As we become more interconnected via social media, globalization, and improved technology, the speed at which pharmaceutical and biotechnology companies’ practices are converging is ever increasing. While there was a time when programming standards and reporting tools were home grown within each company, the industry is now moving toward a single set of global standards dictating everything from data collection to electronic filing submissions.
How can statistical programmers keep up in this ever changing, globalized world?
Pharmaceutical Users Software Interchange (PhUSE) has set up forum to help statistical programmers build and archive global standards relating to collection, analysis, and reporting of data from clinical trials. For the past year, PhUSE has been working with regulatory agencies such as the FDA to set up the PhUSE Wiki, a platform containing information and resources relating to global standards and invites collaboration and dynamic dialogue among professionals from various industries and regulatory agencies.
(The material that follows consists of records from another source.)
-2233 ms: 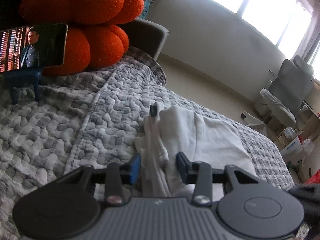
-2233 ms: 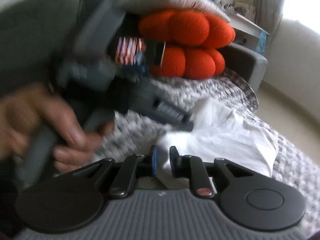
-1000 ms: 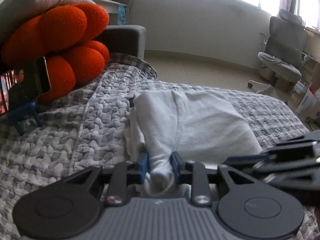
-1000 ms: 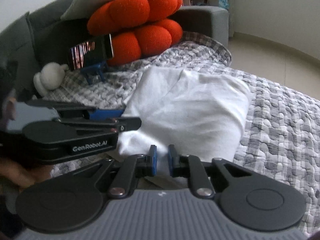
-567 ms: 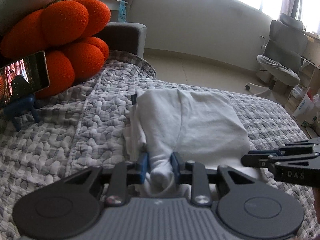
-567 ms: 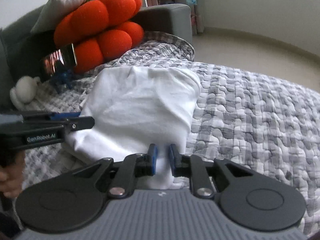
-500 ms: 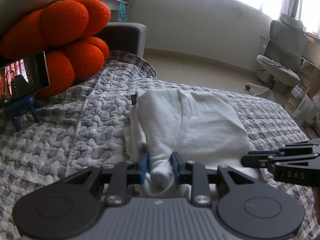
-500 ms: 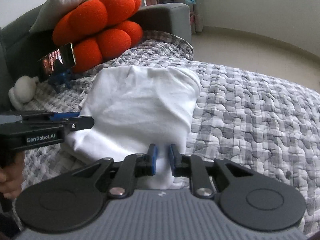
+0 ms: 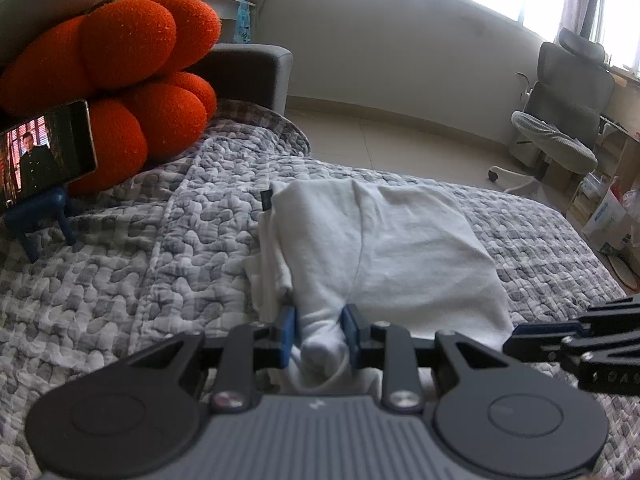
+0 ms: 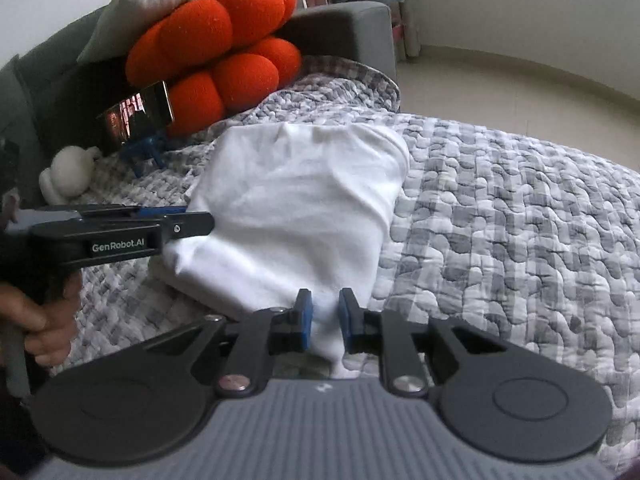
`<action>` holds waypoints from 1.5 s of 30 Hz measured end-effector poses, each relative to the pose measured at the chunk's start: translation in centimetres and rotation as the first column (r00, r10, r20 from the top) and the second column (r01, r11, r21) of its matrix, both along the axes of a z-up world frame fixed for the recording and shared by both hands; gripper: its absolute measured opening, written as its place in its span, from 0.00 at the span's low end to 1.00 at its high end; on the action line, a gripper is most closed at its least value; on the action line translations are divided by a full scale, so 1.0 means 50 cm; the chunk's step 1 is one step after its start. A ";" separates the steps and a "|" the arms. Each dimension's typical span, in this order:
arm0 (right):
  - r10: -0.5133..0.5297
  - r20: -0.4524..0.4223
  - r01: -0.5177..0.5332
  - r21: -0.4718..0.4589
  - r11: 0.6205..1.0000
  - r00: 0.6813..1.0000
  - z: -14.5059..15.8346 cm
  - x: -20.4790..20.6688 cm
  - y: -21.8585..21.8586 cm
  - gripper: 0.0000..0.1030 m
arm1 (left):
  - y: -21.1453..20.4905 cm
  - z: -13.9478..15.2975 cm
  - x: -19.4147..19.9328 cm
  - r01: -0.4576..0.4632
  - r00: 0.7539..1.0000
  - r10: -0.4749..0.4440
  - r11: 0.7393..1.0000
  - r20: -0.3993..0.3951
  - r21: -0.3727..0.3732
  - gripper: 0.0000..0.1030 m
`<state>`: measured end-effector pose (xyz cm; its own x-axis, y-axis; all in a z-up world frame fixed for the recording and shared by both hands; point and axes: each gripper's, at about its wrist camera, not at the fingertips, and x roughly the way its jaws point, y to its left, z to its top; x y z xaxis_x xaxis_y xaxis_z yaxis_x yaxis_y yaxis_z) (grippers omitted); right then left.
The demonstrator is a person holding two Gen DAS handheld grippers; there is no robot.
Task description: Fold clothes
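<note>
- Left gripper (image 9: 319,330) pinches a bunched corner of the white garment (image 9: 400,248) (folded on the quilt (image 9: 160,264)).
- Right gripper (image 10: 325,314), jaws just opened slightly, clasps the other near corner.

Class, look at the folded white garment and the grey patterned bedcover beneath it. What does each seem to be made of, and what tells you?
Folded white garment: probably soft matte cotton knit; it drapes in rounded folds without shine.
Grey patterned bedcover: seemingly quilted padded fabric; stitching puffs it into pebble-like bumps.

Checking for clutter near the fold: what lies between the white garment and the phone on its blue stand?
Only bare grey quilt separates white garment and phone, in the left wrist view.
</note>
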<state>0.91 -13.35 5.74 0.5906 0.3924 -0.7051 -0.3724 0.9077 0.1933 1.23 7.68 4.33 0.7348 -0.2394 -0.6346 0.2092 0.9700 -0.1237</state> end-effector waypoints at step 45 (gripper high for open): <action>-0.231 0.066 0.215 0.184 0.959 0.971 -0.020 0.154 0.004 0.19 | 0.000 -0.002 0.004 0.005 1.000 -0.005 1.000 0.007 0.005 0.28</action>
<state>8.60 -13.17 4.72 0.7326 0.3559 -0.5803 -0.1865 0.9247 0.3318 1.43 7.66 4.26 0.7378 -0.2402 -0.6309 0.2148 0.9695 -0.1179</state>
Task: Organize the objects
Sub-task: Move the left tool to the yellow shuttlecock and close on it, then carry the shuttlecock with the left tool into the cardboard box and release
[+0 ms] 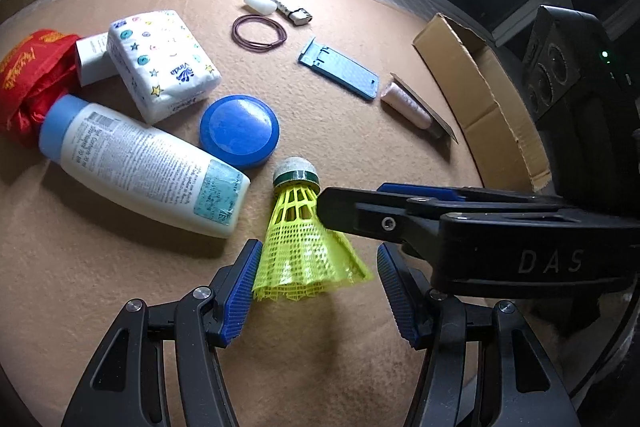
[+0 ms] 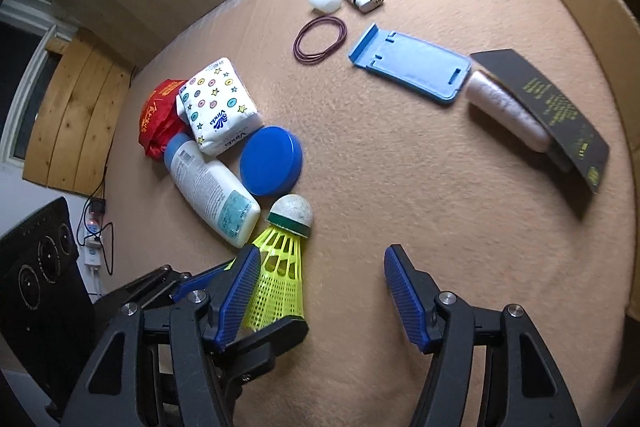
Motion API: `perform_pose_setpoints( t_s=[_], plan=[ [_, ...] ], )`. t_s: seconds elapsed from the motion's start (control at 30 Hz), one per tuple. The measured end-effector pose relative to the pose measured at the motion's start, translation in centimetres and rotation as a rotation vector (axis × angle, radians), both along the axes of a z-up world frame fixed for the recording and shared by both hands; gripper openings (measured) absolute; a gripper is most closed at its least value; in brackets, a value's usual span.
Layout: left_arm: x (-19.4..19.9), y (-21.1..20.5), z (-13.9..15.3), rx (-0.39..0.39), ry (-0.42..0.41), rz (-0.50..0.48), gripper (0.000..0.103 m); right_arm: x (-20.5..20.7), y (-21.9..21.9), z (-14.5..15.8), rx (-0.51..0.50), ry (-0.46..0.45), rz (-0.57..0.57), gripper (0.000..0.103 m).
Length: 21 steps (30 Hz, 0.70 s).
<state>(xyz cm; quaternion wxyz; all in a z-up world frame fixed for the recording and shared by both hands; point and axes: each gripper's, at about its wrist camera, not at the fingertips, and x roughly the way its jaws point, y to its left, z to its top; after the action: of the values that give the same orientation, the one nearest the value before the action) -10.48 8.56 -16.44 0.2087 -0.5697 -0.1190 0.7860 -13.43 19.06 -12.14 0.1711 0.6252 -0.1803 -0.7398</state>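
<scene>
- Peach-coloured fleece blanket point(image 1: 360, 155) covers the whole work surface; a cardboard box point(image 1: 480, 87) with an open flap sits at its far right edge and looks the likely place for tidied items, though that is a guess.
- White lotion bottle point(image 1: 148, 167) with a pale blue cap lies on its side at the left, its base just beside the shuttlecock. Keep your pads off it as you close.
- Packet of Vinda tissues point(image 1: 164, 63) lies behind the bottle, with a red foil bag point(image 1: 32, 75) at the far left.
- Round blue lid point(image 1: 239, 131) lies flat, just beyond the shuttlecock's cork tip.
- Yellow plastic shuttlecock point(image 1: 300, 247) is the item in hand. It lies on the blanket, cork pointing away from you and skirt towards you.
- Your left gripper point(image 1: 316, 287) straddles the skirt, jaws about half open. The near pad looks to touch the skirt edge; the far pad stands clear, so nothing is held.
- Your right gripper point(image 2: 320, 291) is also about half open and empty. Its left finger lies against the skirt, and most of the gap is over bare blanket.
- To do this well, let one gripper take it: pull the right one aside, centre the left on the skirt, and close gently, since the mesh will likely flex and slip.
</scene>
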Motion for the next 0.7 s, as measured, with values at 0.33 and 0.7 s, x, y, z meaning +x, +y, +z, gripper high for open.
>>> perform_pose_setpoints(
  t_s=[0.33, 0.7],
  plan=[
    [0.1, -0.3, -0.4, 0.028, -0.012, 0.033, 0.055, 0.1, -0.2, -0.7, -0.131, -0.072, 0.042, 0.046],
    [0.6, 0.3, 0.2, 0.021, 0.006, 0.044, 0.045, 1.1, -0.2, 0.2, -0.166, -0.048, 0.072, 0.032]
  ],
)
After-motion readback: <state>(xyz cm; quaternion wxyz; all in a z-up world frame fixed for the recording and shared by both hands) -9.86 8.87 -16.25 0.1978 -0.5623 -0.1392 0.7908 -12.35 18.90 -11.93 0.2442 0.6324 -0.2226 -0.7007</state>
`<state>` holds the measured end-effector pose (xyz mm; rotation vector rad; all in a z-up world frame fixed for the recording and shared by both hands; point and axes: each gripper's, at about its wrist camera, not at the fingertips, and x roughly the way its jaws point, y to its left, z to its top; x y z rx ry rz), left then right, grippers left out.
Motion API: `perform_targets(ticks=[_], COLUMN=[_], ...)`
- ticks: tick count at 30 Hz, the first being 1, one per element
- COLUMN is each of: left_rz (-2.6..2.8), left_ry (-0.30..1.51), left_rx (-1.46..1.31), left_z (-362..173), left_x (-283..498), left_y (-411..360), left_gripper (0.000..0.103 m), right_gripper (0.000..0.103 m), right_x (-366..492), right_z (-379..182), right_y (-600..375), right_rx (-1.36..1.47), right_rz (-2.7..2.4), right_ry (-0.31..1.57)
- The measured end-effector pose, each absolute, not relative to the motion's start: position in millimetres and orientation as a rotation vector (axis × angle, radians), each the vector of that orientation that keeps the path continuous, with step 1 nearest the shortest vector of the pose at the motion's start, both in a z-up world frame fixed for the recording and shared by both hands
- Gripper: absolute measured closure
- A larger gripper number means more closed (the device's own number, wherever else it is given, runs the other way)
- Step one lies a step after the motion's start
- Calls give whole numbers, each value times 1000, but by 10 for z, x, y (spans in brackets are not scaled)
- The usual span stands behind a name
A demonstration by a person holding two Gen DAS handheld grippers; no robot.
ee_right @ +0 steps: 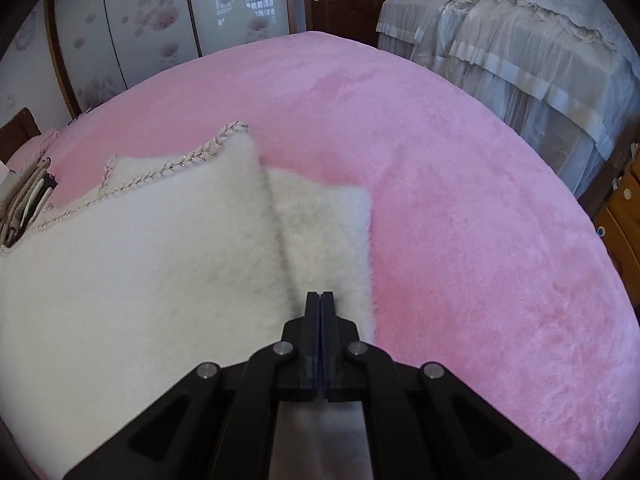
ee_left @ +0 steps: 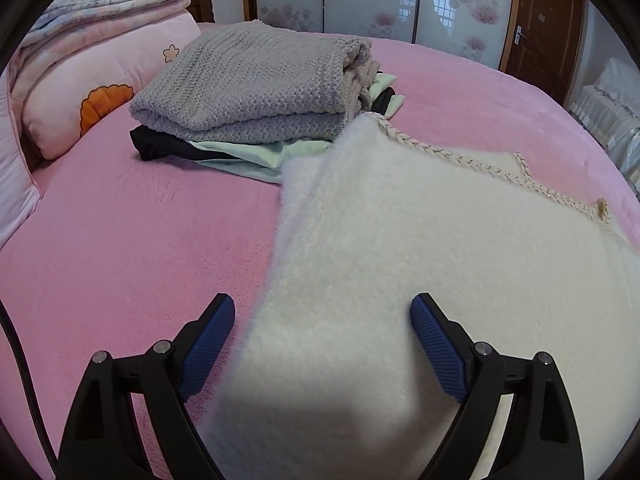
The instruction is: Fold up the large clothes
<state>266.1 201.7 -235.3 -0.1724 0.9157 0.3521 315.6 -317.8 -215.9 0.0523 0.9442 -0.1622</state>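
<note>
A pink bed (ee_left: pixel 120 220) carries the fluffy white garment (ee_left: pixel 400 240), spread just ahead of both tongs. Left tongs (ee_left: pixel 322 312) gape astride its edge; right tongs (ee_right: pixel 321 300) are pressed together, seemingly empty. Soft, light, floppy: best pinched at corners.

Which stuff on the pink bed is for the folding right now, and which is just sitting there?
For the folding:
- white fluffy garment
- left hand-held gripper, open
- right hand-held gripper, shut

Just sitting there:
- stack of folded clothes
- pink pillow
- folded quilt
</note>
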Motion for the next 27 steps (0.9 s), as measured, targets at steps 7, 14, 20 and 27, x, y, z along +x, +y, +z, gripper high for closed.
perform_targets(ticks=[7,14,20,27], left_rz=[366,325,312,238], left_ry=[989,973,968,912], left_rx=[-155,-106,-47,-51], left_z=[-2163,-1541,-990,-459], left_x=[2651,2397,2121,1701], left_y=[1985,1889,1672,1382], left_gripper=[14,14,14,14], right_gripper=[103,100,97,39], right_x=[3060,2848,2597,2143], right_z=[-2003,-1652,-1126,-425], right_y=[-3081,-3034,-2545,-2061], right_rx=[59,229,190,194], right_rz=[-217,-169,-89,7], right_ry=[969,1013,1014,878])
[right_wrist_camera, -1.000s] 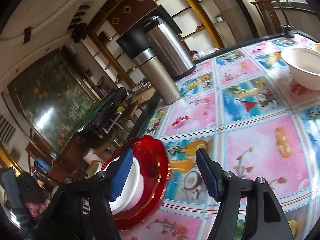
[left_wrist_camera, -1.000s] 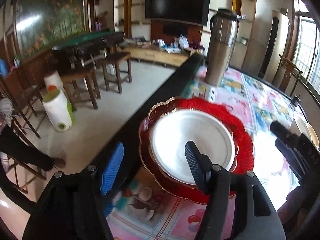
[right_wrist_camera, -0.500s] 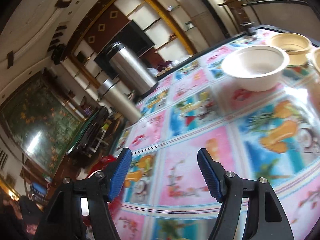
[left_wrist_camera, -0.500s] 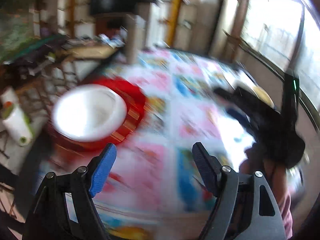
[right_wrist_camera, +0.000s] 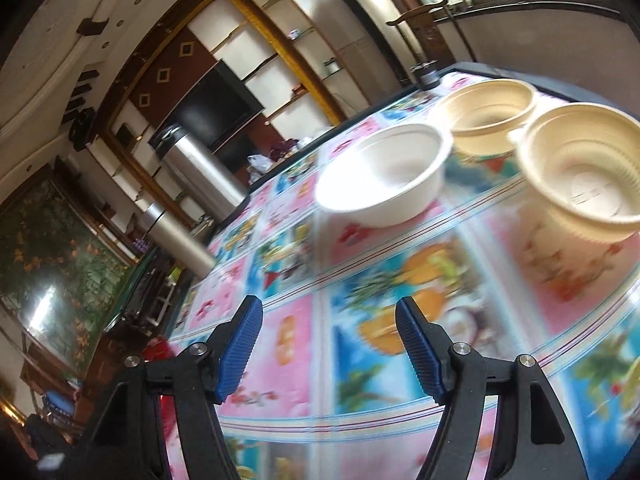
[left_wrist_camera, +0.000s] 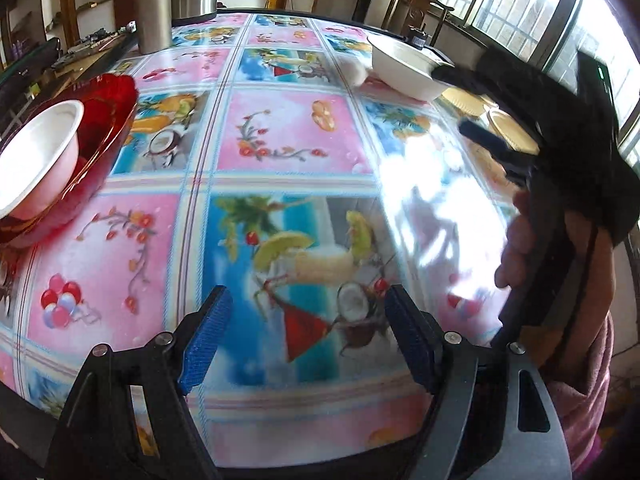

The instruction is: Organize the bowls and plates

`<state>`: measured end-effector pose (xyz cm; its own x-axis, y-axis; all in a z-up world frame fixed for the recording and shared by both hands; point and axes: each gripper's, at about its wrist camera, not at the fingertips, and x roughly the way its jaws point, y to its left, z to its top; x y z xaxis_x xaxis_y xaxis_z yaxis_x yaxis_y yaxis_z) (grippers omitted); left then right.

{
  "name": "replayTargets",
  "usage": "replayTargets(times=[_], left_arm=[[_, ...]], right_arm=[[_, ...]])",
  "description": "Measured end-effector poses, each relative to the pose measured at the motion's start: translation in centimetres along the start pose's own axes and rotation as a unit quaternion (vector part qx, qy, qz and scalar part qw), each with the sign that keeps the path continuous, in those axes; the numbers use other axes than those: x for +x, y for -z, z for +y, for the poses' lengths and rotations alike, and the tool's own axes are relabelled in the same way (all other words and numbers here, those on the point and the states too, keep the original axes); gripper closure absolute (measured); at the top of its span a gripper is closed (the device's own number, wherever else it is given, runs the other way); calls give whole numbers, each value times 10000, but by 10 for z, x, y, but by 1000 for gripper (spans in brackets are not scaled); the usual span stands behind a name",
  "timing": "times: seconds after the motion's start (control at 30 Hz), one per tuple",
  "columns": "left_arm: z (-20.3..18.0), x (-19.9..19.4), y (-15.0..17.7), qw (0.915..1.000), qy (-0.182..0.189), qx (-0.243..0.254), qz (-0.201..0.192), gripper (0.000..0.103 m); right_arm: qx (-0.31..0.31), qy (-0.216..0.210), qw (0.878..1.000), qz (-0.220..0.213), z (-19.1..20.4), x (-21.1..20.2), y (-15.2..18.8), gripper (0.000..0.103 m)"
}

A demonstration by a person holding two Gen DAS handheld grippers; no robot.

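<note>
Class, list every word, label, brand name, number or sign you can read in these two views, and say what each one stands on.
No readable text in either view.
Tablecloth: only pictures of fruit, drinks and balloons, no words.
Nearer beige bowl: faint embossed marks on its inner bottom, too blurred to read.
White bowl, red plate and steel flasks: no label visible.

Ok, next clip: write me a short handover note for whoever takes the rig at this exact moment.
Left claw: open, empty, over the tablecloth.
Right claw: open, empty, pointed toward the loose white bowl.
Things: one white bowl sits in the red plate at the table's left edge. Two beige bowls stand beside the loose white one at the far right.
Done: one bowl on the red plate.
Left: the loose white bowl, probably next, then the two beige bowls.
</note>
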<state>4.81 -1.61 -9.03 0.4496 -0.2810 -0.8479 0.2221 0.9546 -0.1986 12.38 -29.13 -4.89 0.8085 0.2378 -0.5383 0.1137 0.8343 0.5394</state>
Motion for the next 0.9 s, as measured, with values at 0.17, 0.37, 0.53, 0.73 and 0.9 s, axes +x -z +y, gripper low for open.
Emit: replayTargets(times=[0.17,0.37,0.53,0.73,0.9], left_arm=[[-11,13,-30,9999,100,22,109,25],[-35,35,-100,9987,282,142,396,25],[-45,44,-188,9972,516,-197,505,25],[-55,86,-263,9934,578,-750,646,25],[-57,123,-267,9863,925,-1145,748,25]], right_arm=[[243,57,9997,-42,-33,-4,-20,31],[653,-274,9971,278,-51,8,-59,31],[1110,-100,9918,628,-49,24,-119,30],[1850,-157,9781,946,-79,39,-148,30],[1858,-236,9756,1145,-92,49,-156,26]])
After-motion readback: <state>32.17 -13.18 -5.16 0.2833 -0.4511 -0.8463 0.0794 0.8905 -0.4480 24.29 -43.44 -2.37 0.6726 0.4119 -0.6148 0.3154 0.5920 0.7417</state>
Currently the PhUSE Wiki has content related to 3 broad topics: derivation standards, good programming practice, and output templates. Viewing access to the PhUSE Wiki is free of charge and does not require a membership. To post content and comments however, you must be a registered member. As with any collaborative project, content becomes richer with greater and more diverse input. Time will tell if this site can develop into the go-to forum for data managers, statisticians, and statistical programmers in the pharmaceutical industry to keep abreast of global standards relating to their daily work.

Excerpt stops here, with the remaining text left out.